Taking day by day, sleeping as much as we need and keeping our focus on the final goal feels just good.
And yet I still have difficulties to fall asleep and trust that all will in deed fall in place and we will continue very soon with our lives.
Once the elephant comes home to its roots, to his beginning years he has the chance to see old, sometimes forgotten and overcome patters.
It is interesting to see how we can change over the years, how different people and different cultures can help us to either overcome old patterns or create new patterns and sometimes to learn to overcome what once hold us back in a place we did not want to belong to.
Being back here in Germany with my family brings back memories of old times, times in which I saw things in a different light other than I can see them today.
Having the experience of a different culture and a lifestyle influenced by different people and thought concepts makes it interesting to look again at things which once where so familiar. Discovering that these same things can be looked at and experienced in a new way.
Sometimes it is difficult for the people who have known you before to see you as the person you have become and to overwrite and newly learn to get to know you as you are today.
It is a great learning experience for yourself, to let your friends and family develop and to get to know them over and over again not assuming that the person you once knew is still the same old person. Look out for the new addition of the one they have become and enjoy them as you would enjoy the new volume of an ongoing novel.
the past few days reminded me on a scene of the movie “finding Nemo”, when the two fish entering and riding the current to south east Australia.
What that picture holds for me is that you enter some kind of time stream on one side of the world and then get spit out on the other side.
It is hard to describe how fast the last days went by and how impossible it was to think further then the next minute ahead. The complex tasks to finalize all and to pack everything up as well as figuring out how to ship the remaining twelve boxes was so much that my brain could not content one more little thought.

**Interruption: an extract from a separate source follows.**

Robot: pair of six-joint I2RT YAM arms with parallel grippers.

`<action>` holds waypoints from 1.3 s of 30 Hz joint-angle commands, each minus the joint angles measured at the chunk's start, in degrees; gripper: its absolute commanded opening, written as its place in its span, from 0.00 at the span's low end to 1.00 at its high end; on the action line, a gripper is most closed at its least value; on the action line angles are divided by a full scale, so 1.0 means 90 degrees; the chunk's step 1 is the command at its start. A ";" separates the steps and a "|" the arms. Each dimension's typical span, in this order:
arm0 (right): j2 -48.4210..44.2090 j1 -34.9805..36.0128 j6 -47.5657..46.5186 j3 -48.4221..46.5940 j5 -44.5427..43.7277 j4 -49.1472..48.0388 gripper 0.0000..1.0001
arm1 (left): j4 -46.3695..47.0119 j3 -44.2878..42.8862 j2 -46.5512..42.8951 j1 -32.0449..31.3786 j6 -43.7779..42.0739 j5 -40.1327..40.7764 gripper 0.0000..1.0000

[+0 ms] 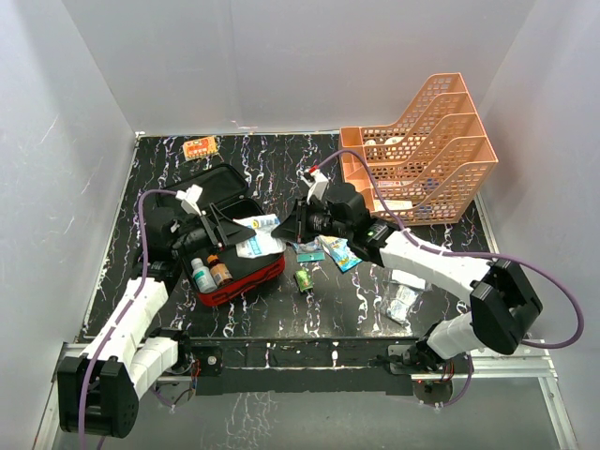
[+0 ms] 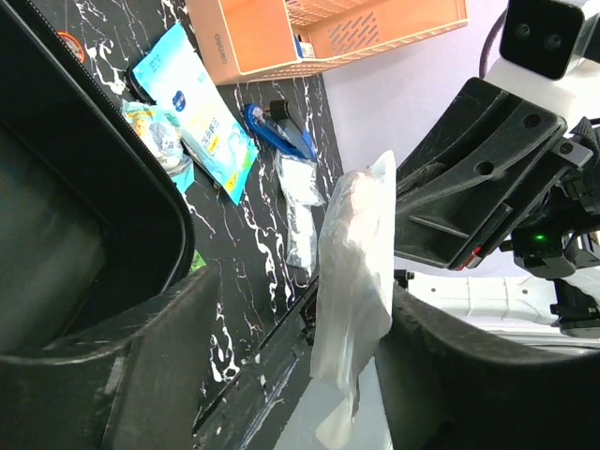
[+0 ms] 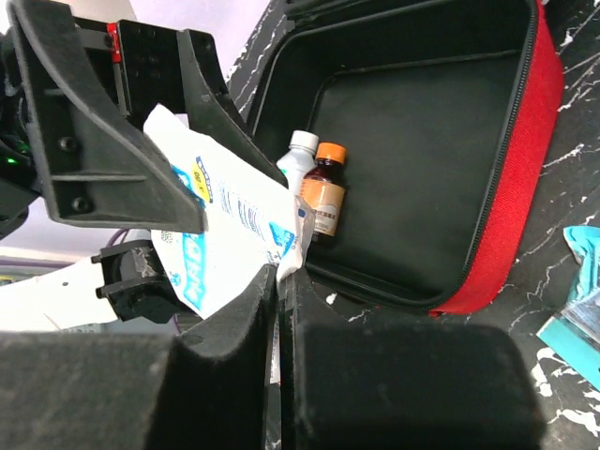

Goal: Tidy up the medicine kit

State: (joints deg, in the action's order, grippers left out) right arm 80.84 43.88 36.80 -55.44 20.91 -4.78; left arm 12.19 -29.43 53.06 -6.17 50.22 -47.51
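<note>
The medicine kit lies open on the left half of the table, red-walled with black lining. A white bottle and a brown bottle lie in its tray. Over the kit, my right gripper is shut on the edge of a white and blue packet. My left gripper is open, its fingers on either side of that packet. The packet hangs by the right-hand finger, with a gap to the other.
An orange tiered tray stands at the back right. Loose packets and a small green can lie right of the kit. An orange packet lies at the back edge. The kit's lid lies open behind.
</note>
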 commanded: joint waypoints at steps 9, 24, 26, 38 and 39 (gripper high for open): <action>0.0147 0.0048 0.0128 -0.0349 -0.0255 -0.0374 0.08 | -0.0355 -0.0227 -0.0036 -0.0032 -0.0620 -0.0061 0.20; -0.0082 0.0050 -0.0056 -0.0252 -0.2226 0.0754 0.51 | -0.3194 -0.0663 0.0170 -0.0032 -0.0394 0.3295 0.09; -0.0044 0.0053 -0.0055 -0.0239 -0.2269 0.0809 0.51 | -0.2921 -0.0542 0.0383 -0.0031 -0.0214 0.3087 0.09; 0.0279 0.0056 -0.0155 -0.0364 -0.2462 0.1176 0.50 | -0.2400 -0.0597 0.1485 -0.0831 0.0604 0.3426 0.09; 0.0312 0.0050 -0.0176 -0.0384 -0.2468 0.1205 0.50 | -0.2441 -0.0618 0.1564 -0.0923 0.0643 0.3616 0.09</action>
State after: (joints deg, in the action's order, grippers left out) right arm 82.94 44.25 36.80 -56.18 0.62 6.42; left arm -9.30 -33.41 65.49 -11.51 53.25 -19.66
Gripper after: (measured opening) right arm 0.503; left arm 0.094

Thankfully celebrating christmas with a loving family and friends created a space where we had a break from the organizational stuff and were able to get in touch with the feelings related to that big move and transition.
I know that there is so much still to reflect on and to process that it will take more time and more sentences in the future.
Right now all there is left are some few hours to terminate the old year 2010 and to start the new one which will hold so much change for us.
“Thanks god to a great moving service…” This is how I started the post this afternoon before I was left behind with 20 boxes…..
After a daylong having movers in the house (although most boxes where packed) I am exhausted and confused.
I did packed 40 boxes, there where two bikes, two chairs, some art work and kitchen stuff, glasses, pots and pans. Sooooo why do I still have 20 boxes??? I guess the person who estimated how much we can fit in a 200 cu.ft wooden create was a very optimistic person…
And what now??? I could draw a 20 feet height question mark which would reflect my current state of mind.
Lesson learned ?
Since days now it is raining and storming outside and inside. On one hand side this is good, so I can’t leave the house, on the other hand it is reflecting my mood.
Only two days left and the movers are coming to pick up our stuff. This means under normal circumstances I should fly through the house and throw all things in a box, BUT it’s not easy. With every little thing you have to think twice if you will still need it to the last minute or if you can let it go for the next two to three month, the time all the things will disappear in a box and travel around half the world…
The other storm is internal and related to all the organization things, like selling stuff over the internet. Thanks god for Craigslist and at the same time damn this service which has put us so much under pressure. Apparently Craiglist has a way to “ghost” postings – you post something but it never will show up… It would be a too time consuming to explain it but you can google it. Like in live things always choose to become a problem when you definitely don’t want to deal with it…10 days before leaving the country and being in the need of selling two cars, Craigslist has put us on the spot to waste hours figuring out how to solve this issue.
Finally we did figured it out and at the same time the weather decided to make it impossible to show the cars to anyone. Rain and storm and a pretty dark sky is not the kind of backdrop someone would like to choose to go out and check out a used car..
and this is how I feel today 🙂
When you have to pack boxes and you have to decide what to take with you and what to leave behind in order to minimize shipping cost you quickly learn a lesson about attachment and the meaning of mine.
I discovered that it is much easier to let go my husbands belongings then my stuff. I would ask him if he really want to ship that particular green coat (which I never really liked), or his collection of extra heavy yearbooks where you would have to spend hours of looking through them to discover him in a group photo only his head showing in the size of the my pinky finger fingernail.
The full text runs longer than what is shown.